I also want to use an ebike controller connected to the generator motor to use it as a starter for the small engine, and potentially as 'boost' during low speeds or high loads.

My question is, when I want to disconnect the traction motor from the generator motor, or the controller from the generator motor, is it sufficient to only put a contactor on one of the three phase wires?
Or do the other two wires still stay 'live' while the generator motor is spinning and thus I should put contactors on all three to prevent any drain or potential damage?

I am only familiar with brushed DC where one contactor is sufficient on the positive wire, but I am still a bit clueless when it comes to brushless motors.

Thank you.

4,906 Posts
You didn't mention a controller for the traction motor - you need that. To disconnect the generator from the motor, you would presumably just disconnect the DC link between the controllers; I don't see any need to disconnect the 3-phase AC conductors at any point.

engine mechanically drives
generator which pushes 3-phase AC power to
generator controller which produces DC power to
traction motor controller which produces 3-phase AC power for
traction motor.

If I understand the plan correctly, like a train and unlike a typical hybrid car, there is no energy storage (battery) involved in normal operation.

For starting,
a battery provides DC power to
generator controller which produces 3-phase AC power for
generator/motor which mechanically drives

You can't just connect the 3-phase power conductors of the generator and motor, because that would only work when the two are turning the same speed... and the whole point is to allow the engine to run at a suitable speed unrelated to the wheel speed (and thus traction motor speed).

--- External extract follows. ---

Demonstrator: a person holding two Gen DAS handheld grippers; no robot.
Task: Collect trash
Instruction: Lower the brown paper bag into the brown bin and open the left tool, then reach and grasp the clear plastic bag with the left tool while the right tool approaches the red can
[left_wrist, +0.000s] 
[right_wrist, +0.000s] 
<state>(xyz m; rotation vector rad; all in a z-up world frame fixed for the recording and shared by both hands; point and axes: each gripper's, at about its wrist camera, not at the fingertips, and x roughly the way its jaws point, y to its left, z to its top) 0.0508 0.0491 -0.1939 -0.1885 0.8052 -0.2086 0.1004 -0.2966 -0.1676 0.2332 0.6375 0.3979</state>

The 3-phase power with a synchronous motor (including permanent magnet motors called "brushless DC") is not only at the same frequency as the motor rotation, it needs to be in phase with the motor.

To more directly answer the original question, with two of three phase wires connected between a 3-phase power source and a motor, the motor would run like a three-cylinder engine which is misfiring on two cylinders - if it could run at all - but it would definitely be powered.